Pourquoi le digital n'est pas (encore) une transformation
« Si je vous dis transformation digitale ? ». A cette question régulièrement posée aux personnes du terrain rencontrées, c’est toujours la même interrogation qui revient sur le visage de l’interlocuteur, semblant répondre : « De quoi parlez-vous ? De quelle transformation ? ». En précisant le sujet, on découvre (quand il y en a) des projets dont la plupart tournent autour de la dématérialisation, équiper des personnels de tablettes, ou encore de l’e.learning. L’expérience d’un responsable RH d’une ETI est édifiante. Il avait monté en interne une vidéo concernant les accidents du travail, assez largement visionnée par les salariés. A la question de savoir quel avait été le résultat, la réponse fut : « ils ont bien aimé ». Un silence gênant a suivi la question pourtant logique de son impact sur la réduction des accidents du travail. On pourrait citer également ce grand groupe mettant en avant sa transformation digitale à travers la… dématérialisation de son bulletin de paye. En quoi ceci a-t-il eu un quelconque impact en amont sur la qualité du travail du service paye pour fournir un document (papier ou pas) de qualité ? En quoi cette dématérialisation a-t-elle une quelconque influence sur une nouvelle politique éventuelle de rémunération de l’entreprise ? Faut-il comprendre alors que la transformation concernerait le transfert de l’encre papier vers des lignes de codes ? On pourrait ajouter une liste longue comme un jour sans pain de ces applis qui à coup de clic sont censées transformer le management. Elles oublient juste que c’est avant tout l’environnement qui le conditionne avant même le salarié. Y compris avec son téléphone en main. Marketing ? Abus de langage ? Il n’y a dans cette réalité constatée du digital aucune transformation notable de l’entreprise, de son organisation et encore moins de son management. Le digital n’est rien d’autre que ce qu’on en fait.
Toujours plus de la même chose reste la même chose.
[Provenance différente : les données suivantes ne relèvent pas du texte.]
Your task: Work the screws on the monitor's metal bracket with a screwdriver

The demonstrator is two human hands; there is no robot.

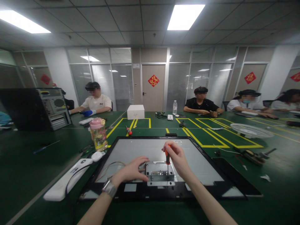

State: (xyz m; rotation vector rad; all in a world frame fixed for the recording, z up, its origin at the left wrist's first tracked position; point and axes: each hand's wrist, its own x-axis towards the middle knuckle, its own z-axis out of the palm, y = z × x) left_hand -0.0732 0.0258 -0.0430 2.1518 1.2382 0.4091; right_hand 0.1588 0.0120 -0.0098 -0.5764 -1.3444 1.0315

Bien entendu, au gré des rencontres, on se retrouve parfois confronté à des projets d’envergure, concernant des milliers d’employés. On y utilise les datas, le prédictible, alliant le numérique à l’organisation. On y redécouvre par exemple les vertus de la polyvalence dans un monde ou l’hyper spécialisation tend à faire oublier que l’humain n’est pas une machine. On pourrait effectivement parler de transformation digitale si ce n’est qu’à la question sur la finalité, la réponse reste la même : réduire les effectifs. Peut-on alors parler de transformation quand le projet, aussi innovant soit-il perpétue cette logique taylorienne d’efficacité de court terme ? Digital ou pas, projet d’envergure ou pas, nous restons loin de la recherche de performance en continuant à chercher à faire aussi bien avec moins. Toujours plus de la même chose reste la même chose. Il y a continuation, pas transformation. Générer de l’efficacité est essentielle pour une entreprise. Par contre, cette vision de court terme trop systématique retraduite à travers le digital n’est-elle pas préjudiciable à la performance durable ?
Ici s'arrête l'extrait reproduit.